Top of Data
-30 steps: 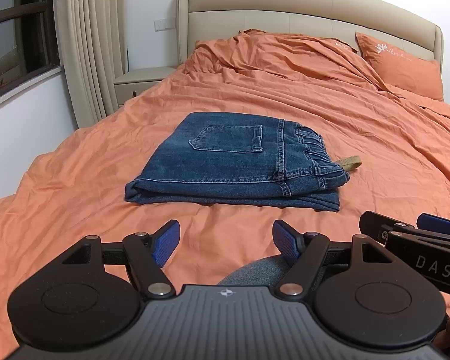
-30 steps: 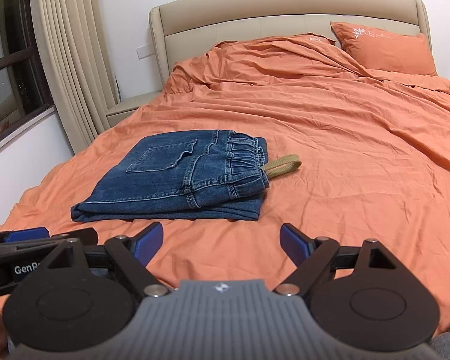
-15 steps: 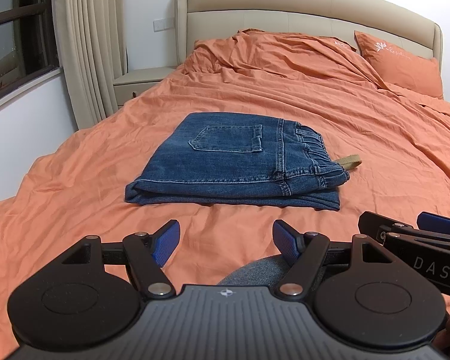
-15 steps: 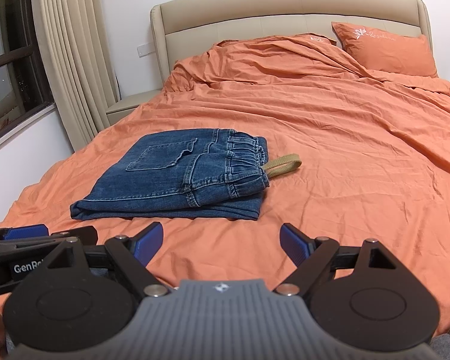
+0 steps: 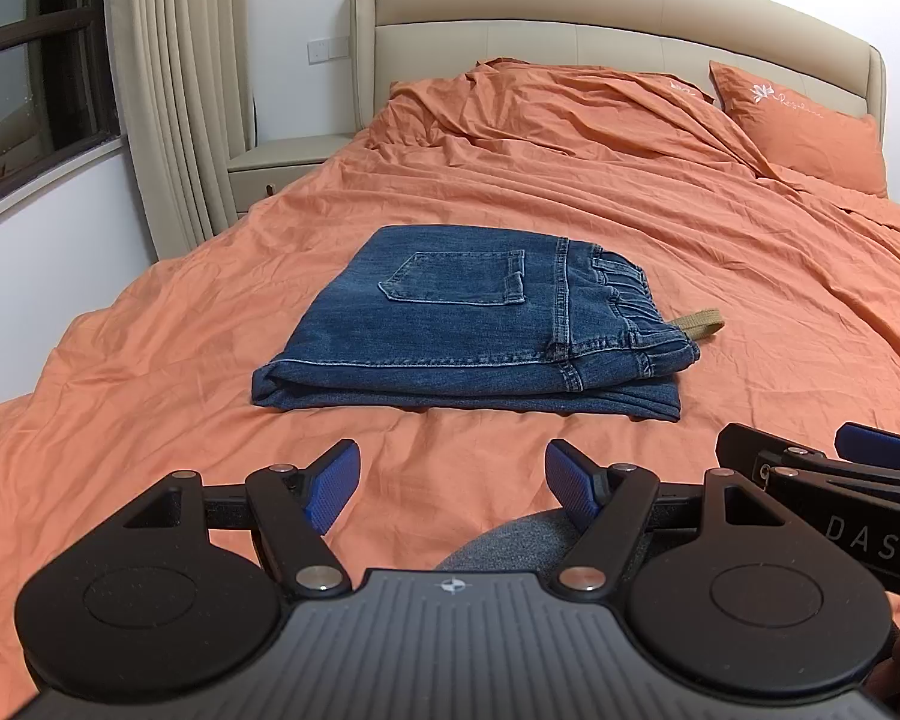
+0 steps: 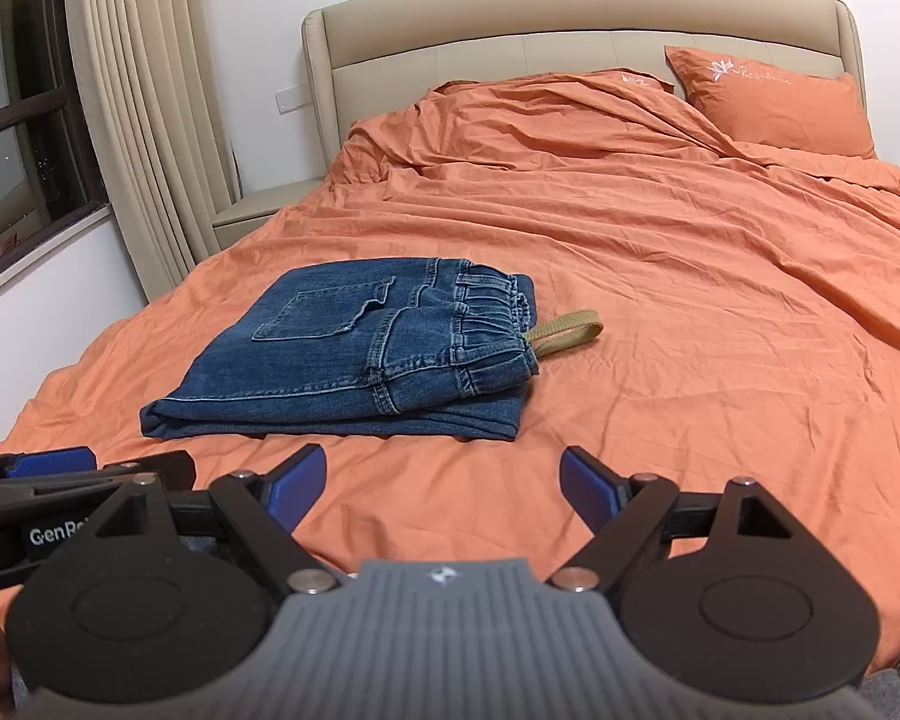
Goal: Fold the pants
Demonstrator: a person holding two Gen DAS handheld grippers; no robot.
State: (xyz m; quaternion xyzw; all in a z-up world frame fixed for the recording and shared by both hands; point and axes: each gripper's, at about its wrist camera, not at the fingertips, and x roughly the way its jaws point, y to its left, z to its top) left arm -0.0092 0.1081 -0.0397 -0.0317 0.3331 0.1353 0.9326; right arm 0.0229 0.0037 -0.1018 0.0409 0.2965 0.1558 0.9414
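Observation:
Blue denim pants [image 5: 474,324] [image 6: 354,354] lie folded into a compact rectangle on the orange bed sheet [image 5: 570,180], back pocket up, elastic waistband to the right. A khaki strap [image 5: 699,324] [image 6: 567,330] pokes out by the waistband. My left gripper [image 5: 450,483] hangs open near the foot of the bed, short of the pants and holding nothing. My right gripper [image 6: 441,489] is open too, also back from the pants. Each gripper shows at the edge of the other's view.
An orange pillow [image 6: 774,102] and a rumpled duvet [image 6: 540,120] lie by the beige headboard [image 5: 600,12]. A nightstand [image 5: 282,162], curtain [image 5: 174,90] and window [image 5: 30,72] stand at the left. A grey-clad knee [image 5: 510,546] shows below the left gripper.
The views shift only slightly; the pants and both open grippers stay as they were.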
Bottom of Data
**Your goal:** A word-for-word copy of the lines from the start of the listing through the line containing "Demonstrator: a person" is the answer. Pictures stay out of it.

**Answer to the exercise:**
-30 steps: 
-30 steps: 
-15 steps: 
-15 steps: 
+0 steps: 
+0 steps: 
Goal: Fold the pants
Demonstrator: a person holding two Gen DAS handheld grippers; no robot.

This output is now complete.